The Supreme Court (at least of recent) has been clear that agencies may not deviate from the normal boundaries of their authority based on creative interpretation of their enabling statutes. In the last year, OSHA was prevented from issuing vaccination mandates because corona is not an “occupational” hazard, the CDC was not allowed to maintain an eviction moratorium because housing is far from disease control, and the EPA was prevented from forcing power plants to switch from coal because the law gave them powers to set standards for coal, not eliminate it. Regardless of whether you agree with these decisions, and regardless of whether you agree that a mask mandate is a “good idea,” it clearly follows that TSA should be prevented from issuing mandates on communicable diseases when their mandate was to stop terrorism.

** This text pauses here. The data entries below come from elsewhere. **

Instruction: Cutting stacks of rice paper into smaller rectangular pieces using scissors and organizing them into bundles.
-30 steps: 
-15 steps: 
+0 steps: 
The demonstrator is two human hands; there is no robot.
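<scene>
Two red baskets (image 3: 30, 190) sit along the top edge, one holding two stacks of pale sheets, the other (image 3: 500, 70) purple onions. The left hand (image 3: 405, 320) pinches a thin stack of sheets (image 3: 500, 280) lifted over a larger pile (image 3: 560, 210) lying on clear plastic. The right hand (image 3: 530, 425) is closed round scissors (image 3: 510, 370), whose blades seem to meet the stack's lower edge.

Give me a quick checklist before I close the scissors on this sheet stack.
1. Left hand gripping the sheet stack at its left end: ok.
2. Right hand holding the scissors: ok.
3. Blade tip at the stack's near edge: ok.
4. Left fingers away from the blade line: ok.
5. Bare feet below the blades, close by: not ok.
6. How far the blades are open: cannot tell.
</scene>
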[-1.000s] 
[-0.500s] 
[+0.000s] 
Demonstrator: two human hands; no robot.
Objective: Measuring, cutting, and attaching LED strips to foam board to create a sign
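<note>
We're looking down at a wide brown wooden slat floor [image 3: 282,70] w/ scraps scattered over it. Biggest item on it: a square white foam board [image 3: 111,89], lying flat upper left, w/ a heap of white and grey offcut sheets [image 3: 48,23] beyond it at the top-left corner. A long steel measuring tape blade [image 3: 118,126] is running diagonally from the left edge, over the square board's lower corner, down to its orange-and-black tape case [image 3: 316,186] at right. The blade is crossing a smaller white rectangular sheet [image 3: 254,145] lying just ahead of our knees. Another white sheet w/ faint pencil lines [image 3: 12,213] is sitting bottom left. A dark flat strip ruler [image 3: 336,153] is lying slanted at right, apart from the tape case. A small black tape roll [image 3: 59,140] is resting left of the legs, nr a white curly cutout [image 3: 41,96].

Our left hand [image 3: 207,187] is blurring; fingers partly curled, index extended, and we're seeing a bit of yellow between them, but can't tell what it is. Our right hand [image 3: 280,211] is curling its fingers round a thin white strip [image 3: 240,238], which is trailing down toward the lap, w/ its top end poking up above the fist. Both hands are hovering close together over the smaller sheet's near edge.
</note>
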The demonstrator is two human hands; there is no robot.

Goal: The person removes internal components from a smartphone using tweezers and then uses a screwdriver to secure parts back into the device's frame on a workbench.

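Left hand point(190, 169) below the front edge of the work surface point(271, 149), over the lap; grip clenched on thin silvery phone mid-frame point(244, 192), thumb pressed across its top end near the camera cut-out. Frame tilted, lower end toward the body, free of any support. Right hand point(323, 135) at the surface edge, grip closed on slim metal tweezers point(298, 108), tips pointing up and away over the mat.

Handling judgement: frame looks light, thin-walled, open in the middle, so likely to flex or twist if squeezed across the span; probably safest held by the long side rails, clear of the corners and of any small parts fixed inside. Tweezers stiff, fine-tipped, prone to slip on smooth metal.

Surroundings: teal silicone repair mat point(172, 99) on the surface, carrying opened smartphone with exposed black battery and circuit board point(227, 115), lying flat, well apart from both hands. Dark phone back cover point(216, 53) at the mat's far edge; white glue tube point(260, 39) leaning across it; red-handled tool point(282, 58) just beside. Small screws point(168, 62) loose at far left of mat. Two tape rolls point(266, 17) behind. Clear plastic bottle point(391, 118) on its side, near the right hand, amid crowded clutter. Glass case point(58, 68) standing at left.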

My case was assigned number 22-33, and the high court will be able to hear it, refuse it, ask the government to weigh in, or immediately send it back to the D.C. Circuit for further consideration. This was my first petition for certiorari as an attorney after having been admitted to the court’s Bar last month, and shockingly only the tenth time anyone has ever asked the court to hear a TSA-related case (3 of the other 9 were also mine over the last decade). Interestingly, filing is actually made more difficult when you’re an attorney: in addition to still needing to send in 40 paper copies in funny booklet format and pay by old-school check, you also need to submit the documents electronically through a buggy and, frankly, insecure-seeming custom platform.